Song by Kanye West

from the album Jesus Is King
- Released: October 25, 2019
- Recorded: 2018–2019
- Genre: Christian hip hop; gospel;
- Length: 2:45
- Label: GOOD; Def Jam;
- Songwriters: Kanye West; Cydel Young; Dexter Mills, Jr.; Federico Vindver; Gene Thornton; Jahmal Gwin; Jeffrey LaValley; Rennard East; Terrence Thornton; Evan Mast; Matthew Leon; John Boyd; Adam Wright;
- Producers: Kanye West; E*vax;

= Selah (song) =

2019 song by Kanye West

"Selah" is a song by American rapper Kanye West from his ninth studio album, Jesus Is King (2019). The song contains additional vocals from Ant Clemons, BongoByTheWay, and the Sunday Service Choir. West co-wrote it with 11 others, while Jeffrey LaValley received songwriting credit due to the song sampling a rendition of the New Jerusalem Choir's work. A hip hop and gospel song, it instrumentally relies on military drums. The song includes samples of the Sunday Service Choir's rendition of "Revelations 19:1". Lyrically, it sees West asserting his Christian faith and referencing Bible verses. The song had originally been slated for release on Yandhi in November 2018 until the album was scrapped, though it later leaked the following year.
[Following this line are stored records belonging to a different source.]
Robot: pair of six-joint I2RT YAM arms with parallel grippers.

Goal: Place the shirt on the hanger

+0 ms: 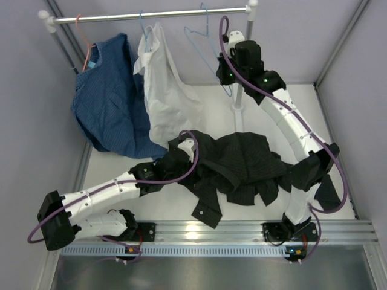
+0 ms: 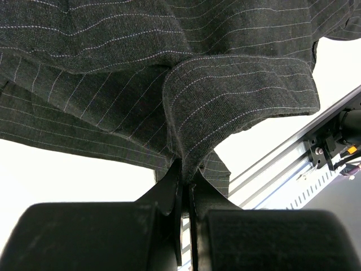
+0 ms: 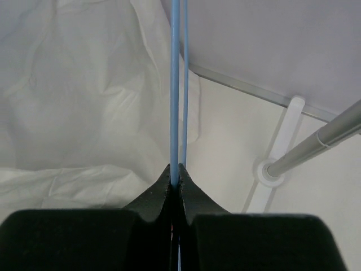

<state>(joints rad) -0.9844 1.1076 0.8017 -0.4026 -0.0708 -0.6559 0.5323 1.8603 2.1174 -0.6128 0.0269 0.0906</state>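
Shirt (image 2: 237,96) fold pinched in left gripper (image 2: 185,176) — right gripper (image 3: 176,174) clamps hanger (image 3: 175,84) wire, beside the white shirt (image 3: 84,84).

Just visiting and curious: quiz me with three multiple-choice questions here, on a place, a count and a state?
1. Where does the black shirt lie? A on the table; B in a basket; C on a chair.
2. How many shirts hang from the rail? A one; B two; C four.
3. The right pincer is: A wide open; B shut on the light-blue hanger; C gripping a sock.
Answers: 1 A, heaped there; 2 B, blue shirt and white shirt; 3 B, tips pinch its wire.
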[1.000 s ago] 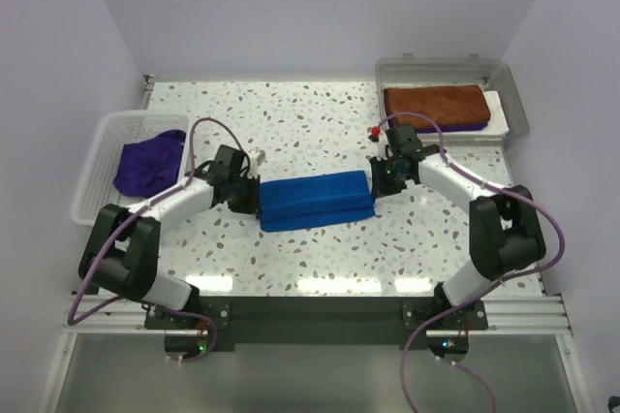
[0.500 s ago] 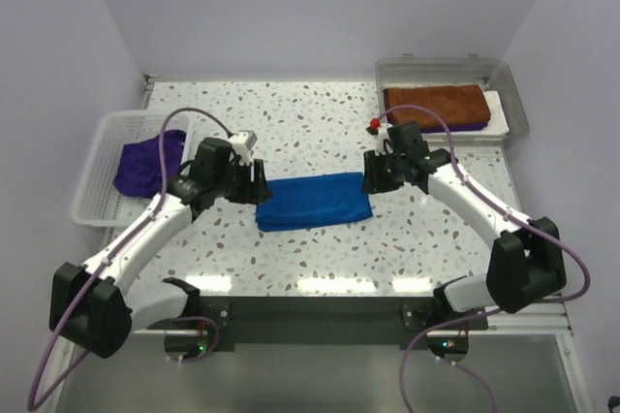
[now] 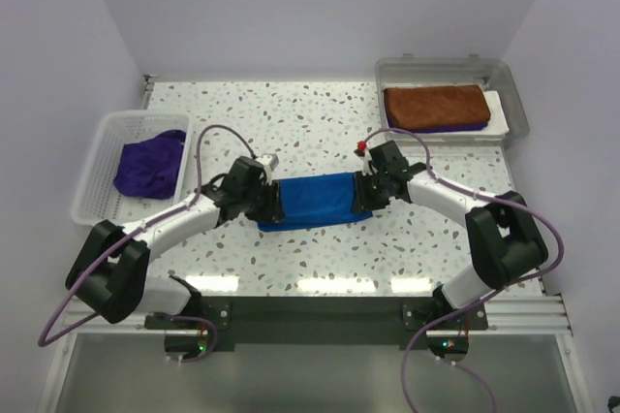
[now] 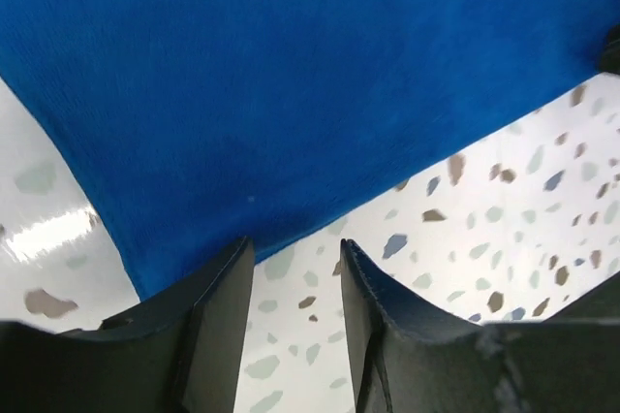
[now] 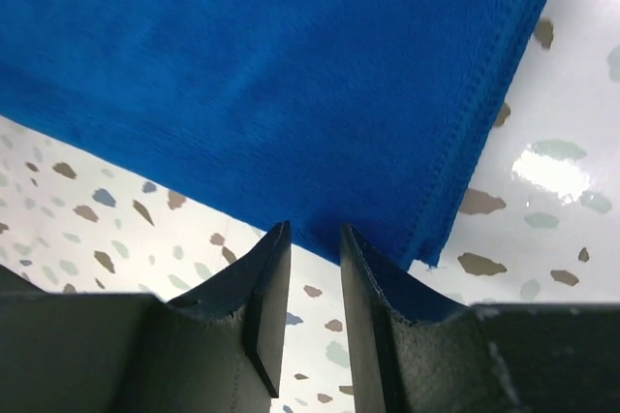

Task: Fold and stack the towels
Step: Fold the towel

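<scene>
Left wrist shows left jaws narrowly parted, empty, at the blue towel [image 4: 291, 93]; right jaws likewise.

So the table [image 3: 320, 112] is one of those glossy white terrazzo-look tops with grey and brown specks, and only three things sit straight on it. A blue towel [image 3: 315, 200] lies folded into a long flat strip pretty much dead center, maybe a touch toward 6 o'clock, running 9-to-3. Then there's a white mesh basket [image 3: 92, 169] hugging the edge at 9 o'clock, and a clear-grey plastic tray [image 3: 441, 66] tucked in the corner around 1 o'clock, both well apart from the towel.
</scene>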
Ultimately released as the second track on Jesus Is King in October 2019, "Selah" received generally positive reviews from music critics. They were often complementary towards the composition and a few praised the sampling of the Sunday Service Choir, though some critics expressed negative feelings of the song's lyrical content. It was among the Winning Gospel Songs at the 2021 ASCAP Rhythm & Soul Awards. The song charted at number 19 on the US Billboard Hot 100 and also reached the top 20 in Australia, Canada, Latvia, and the United Kingdom. It has been certified gold in the United States by the Recording Industry Association of America (RIAA). West and the Sunday Service Choir performed the song live in November 2019. It was used for the Super Bowl LIV and Super Bowl LV trailers of the tenth Fast & Furious franchise film, F9 (2021). The album's accompanying film of the same name features an alternative version of the song.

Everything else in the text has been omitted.